Problem to solve: Line count for "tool": give how many lines in the data below contain it, with no other words.

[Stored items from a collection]
----------------------------------------
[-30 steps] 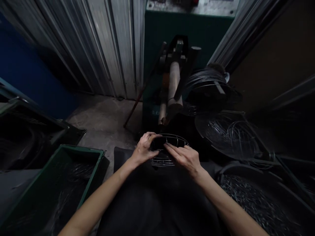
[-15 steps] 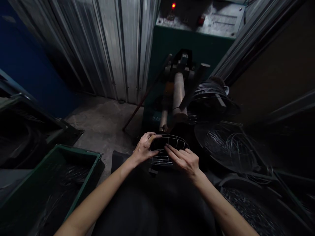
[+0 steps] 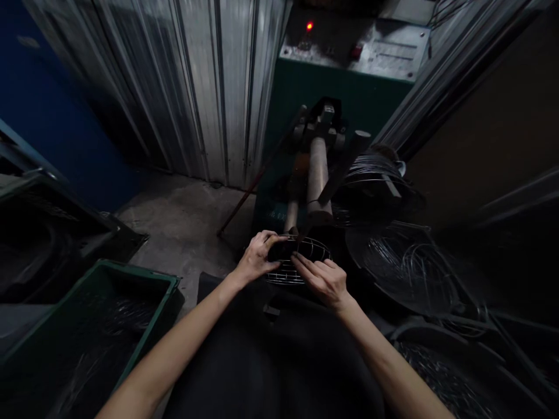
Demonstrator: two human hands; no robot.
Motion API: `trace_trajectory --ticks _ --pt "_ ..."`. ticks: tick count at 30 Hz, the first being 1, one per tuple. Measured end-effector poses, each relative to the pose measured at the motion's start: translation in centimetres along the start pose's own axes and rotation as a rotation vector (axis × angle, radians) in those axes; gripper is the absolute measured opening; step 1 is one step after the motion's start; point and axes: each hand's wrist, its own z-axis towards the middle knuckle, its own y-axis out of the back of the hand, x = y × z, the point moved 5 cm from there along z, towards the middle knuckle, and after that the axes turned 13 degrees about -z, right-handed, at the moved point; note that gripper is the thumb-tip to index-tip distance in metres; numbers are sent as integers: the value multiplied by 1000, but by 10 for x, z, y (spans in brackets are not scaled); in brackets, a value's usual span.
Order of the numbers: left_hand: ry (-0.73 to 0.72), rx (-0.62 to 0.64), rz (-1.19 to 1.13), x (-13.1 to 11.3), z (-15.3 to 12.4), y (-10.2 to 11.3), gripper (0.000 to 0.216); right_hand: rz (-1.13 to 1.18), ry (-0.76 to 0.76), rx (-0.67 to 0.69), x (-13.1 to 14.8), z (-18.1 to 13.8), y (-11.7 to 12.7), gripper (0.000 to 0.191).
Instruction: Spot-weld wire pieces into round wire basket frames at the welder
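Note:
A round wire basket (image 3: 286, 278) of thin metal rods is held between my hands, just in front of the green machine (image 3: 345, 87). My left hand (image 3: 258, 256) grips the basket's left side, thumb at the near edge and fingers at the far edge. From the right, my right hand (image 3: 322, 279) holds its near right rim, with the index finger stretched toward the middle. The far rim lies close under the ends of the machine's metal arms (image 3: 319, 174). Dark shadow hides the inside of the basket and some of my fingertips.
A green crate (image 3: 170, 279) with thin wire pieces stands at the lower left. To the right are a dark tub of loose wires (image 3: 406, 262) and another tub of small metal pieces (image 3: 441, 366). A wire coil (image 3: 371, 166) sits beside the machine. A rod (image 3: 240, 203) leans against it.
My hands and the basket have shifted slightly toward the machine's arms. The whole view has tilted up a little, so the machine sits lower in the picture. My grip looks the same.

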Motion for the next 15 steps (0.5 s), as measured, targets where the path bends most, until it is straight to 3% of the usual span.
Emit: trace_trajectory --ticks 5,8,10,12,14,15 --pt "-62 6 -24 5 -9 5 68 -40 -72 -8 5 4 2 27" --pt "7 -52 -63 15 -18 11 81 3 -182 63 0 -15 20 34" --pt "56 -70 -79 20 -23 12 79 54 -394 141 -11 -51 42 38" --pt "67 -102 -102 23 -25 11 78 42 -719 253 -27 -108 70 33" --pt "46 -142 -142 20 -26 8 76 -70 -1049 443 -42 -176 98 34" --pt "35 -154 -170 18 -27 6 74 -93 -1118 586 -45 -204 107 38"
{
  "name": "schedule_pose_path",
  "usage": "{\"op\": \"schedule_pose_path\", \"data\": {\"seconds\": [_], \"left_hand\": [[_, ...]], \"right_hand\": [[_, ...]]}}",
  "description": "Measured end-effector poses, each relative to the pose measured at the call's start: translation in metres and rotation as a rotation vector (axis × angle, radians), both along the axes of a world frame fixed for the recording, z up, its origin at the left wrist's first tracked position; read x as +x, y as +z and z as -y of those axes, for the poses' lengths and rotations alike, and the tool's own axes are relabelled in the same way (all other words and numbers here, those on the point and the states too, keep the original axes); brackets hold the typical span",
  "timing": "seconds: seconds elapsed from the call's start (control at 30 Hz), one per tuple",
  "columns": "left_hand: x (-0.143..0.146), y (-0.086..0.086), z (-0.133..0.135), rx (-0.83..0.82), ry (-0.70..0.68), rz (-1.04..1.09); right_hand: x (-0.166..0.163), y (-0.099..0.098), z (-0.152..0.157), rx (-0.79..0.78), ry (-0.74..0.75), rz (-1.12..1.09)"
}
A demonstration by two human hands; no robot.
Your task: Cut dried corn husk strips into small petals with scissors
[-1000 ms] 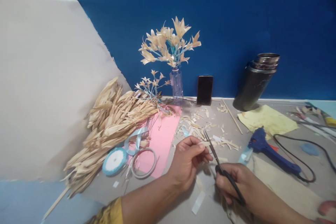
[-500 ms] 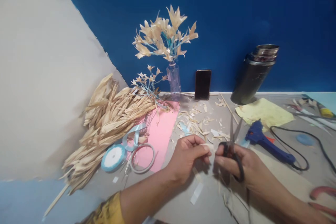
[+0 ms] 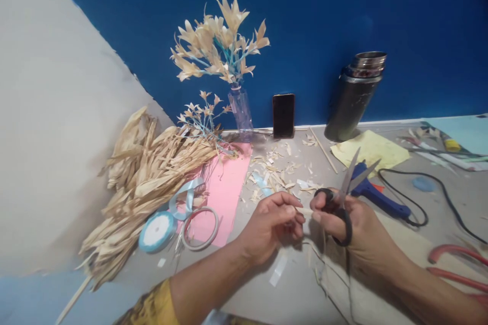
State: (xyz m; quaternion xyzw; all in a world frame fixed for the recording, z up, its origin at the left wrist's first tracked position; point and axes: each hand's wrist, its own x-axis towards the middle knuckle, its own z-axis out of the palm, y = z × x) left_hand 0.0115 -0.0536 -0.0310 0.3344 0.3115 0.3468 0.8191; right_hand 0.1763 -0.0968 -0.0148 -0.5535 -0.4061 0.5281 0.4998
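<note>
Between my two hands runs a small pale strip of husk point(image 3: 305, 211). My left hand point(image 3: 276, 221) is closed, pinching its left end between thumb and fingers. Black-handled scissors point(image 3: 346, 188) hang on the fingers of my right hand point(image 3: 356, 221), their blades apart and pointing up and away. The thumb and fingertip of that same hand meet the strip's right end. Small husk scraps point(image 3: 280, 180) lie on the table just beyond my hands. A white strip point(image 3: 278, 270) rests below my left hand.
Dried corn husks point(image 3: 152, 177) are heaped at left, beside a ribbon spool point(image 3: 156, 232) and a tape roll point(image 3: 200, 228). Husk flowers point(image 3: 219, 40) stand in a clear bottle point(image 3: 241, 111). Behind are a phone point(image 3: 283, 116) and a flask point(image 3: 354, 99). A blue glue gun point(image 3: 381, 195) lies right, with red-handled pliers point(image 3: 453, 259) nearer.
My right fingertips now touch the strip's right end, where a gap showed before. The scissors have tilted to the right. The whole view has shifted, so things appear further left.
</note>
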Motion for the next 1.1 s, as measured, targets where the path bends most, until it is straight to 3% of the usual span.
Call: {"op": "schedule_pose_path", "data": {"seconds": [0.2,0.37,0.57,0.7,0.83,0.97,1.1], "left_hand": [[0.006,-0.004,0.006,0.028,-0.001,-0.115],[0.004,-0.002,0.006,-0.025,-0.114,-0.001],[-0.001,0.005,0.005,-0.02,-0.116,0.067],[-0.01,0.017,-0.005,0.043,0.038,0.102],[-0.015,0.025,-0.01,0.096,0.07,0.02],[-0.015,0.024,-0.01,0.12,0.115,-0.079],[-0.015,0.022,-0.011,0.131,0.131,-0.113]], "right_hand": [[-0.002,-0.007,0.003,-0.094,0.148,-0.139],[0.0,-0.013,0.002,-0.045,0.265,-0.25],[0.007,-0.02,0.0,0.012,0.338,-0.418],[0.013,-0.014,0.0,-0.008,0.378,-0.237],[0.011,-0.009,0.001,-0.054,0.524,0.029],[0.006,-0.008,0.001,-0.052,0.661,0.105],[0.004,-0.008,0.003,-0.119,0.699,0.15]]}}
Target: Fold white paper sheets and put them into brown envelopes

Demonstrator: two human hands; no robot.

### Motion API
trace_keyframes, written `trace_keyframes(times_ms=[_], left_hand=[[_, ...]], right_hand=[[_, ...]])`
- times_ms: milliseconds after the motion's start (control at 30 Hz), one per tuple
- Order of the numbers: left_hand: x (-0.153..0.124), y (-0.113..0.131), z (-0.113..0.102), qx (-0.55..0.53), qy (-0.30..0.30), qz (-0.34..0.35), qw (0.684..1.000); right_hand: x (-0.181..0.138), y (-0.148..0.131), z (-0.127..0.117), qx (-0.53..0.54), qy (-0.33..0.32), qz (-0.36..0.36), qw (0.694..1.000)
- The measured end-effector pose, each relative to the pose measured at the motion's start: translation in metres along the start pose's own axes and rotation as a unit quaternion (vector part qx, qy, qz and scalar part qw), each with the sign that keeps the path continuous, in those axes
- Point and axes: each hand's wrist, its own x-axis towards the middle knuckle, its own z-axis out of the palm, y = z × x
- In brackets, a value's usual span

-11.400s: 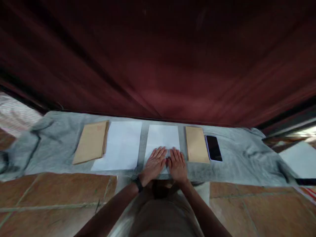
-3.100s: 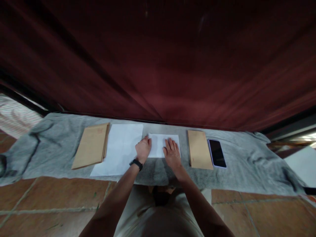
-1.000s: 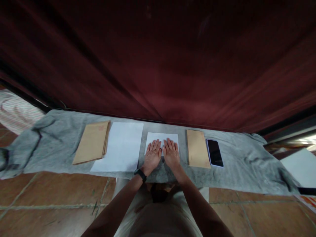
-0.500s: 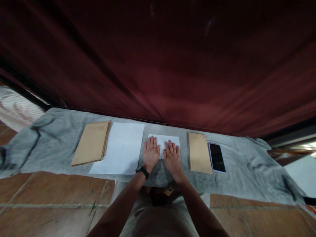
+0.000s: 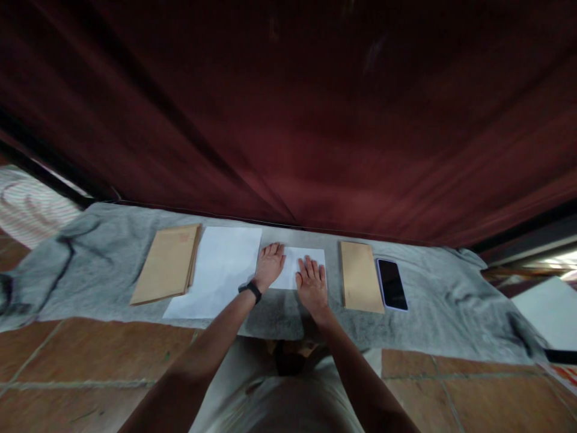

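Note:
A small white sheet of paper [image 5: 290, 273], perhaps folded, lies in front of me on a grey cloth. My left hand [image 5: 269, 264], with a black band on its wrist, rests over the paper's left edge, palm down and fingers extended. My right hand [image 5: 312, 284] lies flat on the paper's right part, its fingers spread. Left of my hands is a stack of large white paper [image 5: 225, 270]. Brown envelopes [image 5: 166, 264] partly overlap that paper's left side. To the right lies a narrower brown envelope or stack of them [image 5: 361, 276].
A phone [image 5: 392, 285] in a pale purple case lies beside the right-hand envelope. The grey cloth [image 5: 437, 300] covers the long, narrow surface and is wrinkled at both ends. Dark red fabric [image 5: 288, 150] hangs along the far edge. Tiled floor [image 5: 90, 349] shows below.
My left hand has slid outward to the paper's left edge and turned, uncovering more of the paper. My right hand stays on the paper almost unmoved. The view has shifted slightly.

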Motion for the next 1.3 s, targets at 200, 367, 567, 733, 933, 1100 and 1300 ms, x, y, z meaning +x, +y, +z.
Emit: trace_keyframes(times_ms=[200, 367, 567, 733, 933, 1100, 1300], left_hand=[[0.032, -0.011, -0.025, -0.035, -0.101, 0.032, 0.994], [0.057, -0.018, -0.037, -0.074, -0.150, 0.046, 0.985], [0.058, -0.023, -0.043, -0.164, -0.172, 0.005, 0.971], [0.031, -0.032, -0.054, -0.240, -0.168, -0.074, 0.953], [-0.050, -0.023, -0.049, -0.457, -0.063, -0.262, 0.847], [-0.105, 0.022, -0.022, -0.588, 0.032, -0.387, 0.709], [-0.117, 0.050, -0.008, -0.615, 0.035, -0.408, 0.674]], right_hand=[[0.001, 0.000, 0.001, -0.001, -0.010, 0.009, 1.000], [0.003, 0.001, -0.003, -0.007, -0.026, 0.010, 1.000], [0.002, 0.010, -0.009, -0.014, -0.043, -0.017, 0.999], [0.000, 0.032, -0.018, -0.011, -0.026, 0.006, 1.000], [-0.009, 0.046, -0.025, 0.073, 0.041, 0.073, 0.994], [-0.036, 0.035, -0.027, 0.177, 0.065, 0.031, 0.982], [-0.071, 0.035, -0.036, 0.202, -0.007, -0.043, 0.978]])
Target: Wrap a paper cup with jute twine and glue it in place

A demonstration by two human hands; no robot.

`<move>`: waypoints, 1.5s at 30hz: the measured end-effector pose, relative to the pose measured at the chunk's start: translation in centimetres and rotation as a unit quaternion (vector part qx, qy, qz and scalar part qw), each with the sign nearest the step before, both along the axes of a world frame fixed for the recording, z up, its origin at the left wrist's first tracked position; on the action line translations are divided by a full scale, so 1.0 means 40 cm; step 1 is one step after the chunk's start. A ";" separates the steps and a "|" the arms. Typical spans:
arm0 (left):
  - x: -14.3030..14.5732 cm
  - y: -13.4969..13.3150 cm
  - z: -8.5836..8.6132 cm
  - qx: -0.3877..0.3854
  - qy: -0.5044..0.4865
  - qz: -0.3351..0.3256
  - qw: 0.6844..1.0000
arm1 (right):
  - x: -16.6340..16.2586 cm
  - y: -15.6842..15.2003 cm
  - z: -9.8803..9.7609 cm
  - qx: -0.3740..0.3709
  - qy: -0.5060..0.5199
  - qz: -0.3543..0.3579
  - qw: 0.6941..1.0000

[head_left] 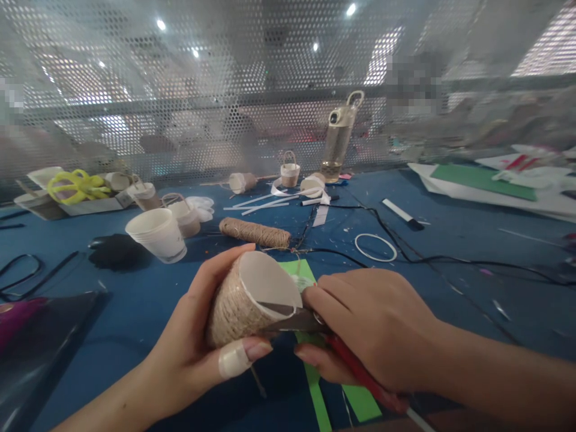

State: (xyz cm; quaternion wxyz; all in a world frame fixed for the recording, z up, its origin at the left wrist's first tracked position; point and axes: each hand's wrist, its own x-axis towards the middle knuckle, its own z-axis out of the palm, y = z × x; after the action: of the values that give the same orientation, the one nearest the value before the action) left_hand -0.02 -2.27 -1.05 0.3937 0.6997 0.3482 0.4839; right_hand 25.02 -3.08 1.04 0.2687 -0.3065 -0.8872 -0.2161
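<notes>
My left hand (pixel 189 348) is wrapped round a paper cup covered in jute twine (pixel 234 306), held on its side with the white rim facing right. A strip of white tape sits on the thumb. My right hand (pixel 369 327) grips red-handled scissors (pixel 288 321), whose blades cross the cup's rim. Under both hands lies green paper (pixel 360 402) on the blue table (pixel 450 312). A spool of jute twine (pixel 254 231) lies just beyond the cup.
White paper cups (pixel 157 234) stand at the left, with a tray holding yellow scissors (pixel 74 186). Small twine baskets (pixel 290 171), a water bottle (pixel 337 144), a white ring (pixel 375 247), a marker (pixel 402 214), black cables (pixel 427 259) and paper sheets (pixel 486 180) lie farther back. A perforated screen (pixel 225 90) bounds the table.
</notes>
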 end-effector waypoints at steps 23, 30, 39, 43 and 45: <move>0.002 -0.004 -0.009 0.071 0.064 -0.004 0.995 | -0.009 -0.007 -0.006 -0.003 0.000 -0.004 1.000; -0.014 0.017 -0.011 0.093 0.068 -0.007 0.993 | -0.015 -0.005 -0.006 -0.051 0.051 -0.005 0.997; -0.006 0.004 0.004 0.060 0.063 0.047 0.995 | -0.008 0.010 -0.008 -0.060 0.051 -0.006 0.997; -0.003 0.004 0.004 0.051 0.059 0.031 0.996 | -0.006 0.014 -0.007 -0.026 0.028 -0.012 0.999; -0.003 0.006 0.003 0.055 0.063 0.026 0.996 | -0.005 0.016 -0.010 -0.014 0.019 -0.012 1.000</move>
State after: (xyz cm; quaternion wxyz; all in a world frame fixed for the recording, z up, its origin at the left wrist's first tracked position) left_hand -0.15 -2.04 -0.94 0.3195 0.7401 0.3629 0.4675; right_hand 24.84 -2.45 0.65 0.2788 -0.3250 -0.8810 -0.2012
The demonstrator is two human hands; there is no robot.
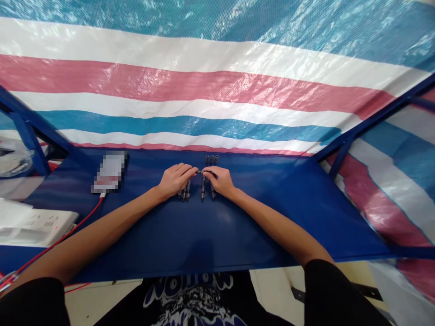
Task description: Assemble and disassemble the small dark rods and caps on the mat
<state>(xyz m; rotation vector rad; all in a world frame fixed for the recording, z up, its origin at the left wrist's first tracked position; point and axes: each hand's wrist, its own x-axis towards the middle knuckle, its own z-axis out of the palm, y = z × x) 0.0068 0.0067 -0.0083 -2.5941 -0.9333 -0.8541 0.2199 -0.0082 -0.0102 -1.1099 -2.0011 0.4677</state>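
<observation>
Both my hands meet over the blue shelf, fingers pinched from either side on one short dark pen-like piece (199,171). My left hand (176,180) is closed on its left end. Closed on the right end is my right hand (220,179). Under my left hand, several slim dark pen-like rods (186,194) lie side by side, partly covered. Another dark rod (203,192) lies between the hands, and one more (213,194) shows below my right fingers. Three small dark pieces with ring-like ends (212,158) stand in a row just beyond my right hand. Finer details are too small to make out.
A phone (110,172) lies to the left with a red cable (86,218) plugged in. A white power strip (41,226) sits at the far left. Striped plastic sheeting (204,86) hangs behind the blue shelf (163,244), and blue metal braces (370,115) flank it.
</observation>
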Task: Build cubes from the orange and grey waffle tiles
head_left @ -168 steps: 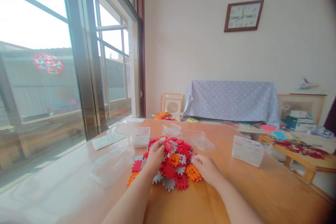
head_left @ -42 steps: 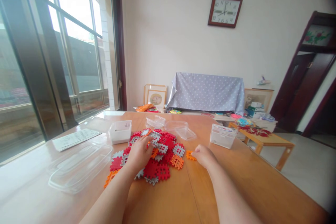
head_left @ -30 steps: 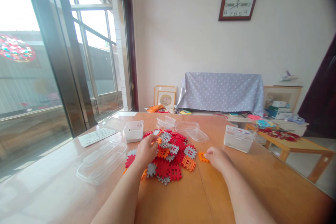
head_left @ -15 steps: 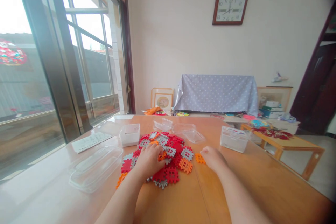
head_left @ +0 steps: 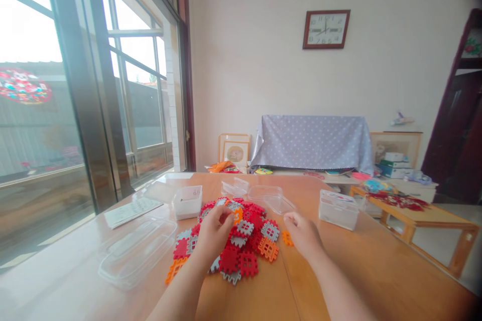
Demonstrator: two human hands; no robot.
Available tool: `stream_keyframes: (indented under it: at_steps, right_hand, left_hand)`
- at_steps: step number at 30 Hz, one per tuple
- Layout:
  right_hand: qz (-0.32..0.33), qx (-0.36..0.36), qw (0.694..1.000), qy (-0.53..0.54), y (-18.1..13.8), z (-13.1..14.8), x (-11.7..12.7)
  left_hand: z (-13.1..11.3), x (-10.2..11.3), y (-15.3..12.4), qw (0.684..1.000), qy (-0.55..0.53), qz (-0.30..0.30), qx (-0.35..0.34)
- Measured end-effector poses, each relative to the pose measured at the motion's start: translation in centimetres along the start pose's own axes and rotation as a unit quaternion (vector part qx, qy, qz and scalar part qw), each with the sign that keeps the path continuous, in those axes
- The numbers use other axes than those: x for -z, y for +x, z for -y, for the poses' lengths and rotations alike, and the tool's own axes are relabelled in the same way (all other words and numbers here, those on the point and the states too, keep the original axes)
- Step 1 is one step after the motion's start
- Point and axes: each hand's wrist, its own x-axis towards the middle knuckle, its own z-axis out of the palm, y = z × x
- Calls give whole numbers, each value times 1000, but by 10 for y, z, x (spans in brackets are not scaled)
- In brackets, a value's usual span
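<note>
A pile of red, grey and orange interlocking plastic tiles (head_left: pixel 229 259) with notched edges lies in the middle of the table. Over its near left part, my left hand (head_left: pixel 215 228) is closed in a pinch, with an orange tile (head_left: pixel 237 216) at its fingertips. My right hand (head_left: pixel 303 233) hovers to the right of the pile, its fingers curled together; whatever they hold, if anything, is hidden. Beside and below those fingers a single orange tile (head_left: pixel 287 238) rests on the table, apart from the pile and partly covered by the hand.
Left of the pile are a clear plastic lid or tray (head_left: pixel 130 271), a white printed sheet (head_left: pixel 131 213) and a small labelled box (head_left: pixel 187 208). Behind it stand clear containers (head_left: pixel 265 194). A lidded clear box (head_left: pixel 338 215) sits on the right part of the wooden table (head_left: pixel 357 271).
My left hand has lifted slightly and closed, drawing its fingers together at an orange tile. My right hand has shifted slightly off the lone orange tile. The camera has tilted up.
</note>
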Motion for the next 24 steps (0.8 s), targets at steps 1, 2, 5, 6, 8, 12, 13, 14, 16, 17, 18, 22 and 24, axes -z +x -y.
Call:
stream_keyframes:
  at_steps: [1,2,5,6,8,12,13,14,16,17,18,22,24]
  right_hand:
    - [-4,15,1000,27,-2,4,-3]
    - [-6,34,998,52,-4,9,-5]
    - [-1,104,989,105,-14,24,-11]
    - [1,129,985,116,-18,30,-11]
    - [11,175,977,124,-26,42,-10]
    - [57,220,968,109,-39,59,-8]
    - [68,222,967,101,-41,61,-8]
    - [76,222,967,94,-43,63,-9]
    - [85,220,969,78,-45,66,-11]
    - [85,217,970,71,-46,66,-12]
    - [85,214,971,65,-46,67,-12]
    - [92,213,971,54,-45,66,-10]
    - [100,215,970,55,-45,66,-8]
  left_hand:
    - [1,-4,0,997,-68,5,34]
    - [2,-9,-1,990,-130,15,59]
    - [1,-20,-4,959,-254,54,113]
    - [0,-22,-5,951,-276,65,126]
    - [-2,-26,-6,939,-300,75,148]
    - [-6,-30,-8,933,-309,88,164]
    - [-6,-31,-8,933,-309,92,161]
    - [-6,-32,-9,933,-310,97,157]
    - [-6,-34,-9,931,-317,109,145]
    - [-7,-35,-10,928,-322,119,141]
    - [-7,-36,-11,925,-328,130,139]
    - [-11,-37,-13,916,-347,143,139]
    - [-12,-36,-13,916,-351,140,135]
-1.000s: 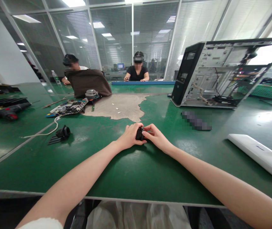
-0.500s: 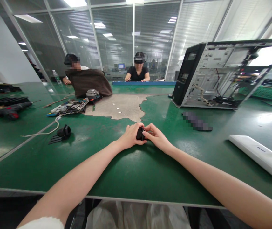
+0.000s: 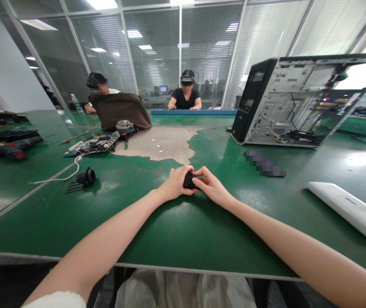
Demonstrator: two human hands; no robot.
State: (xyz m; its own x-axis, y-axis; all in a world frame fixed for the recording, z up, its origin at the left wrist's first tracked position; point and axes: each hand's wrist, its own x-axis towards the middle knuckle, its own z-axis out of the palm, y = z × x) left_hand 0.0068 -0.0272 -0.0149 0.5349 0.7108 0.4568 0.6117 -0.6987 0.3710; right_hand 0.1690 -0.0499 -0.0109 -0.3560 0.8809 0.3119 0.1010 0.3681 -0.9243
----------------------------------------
Written response: 3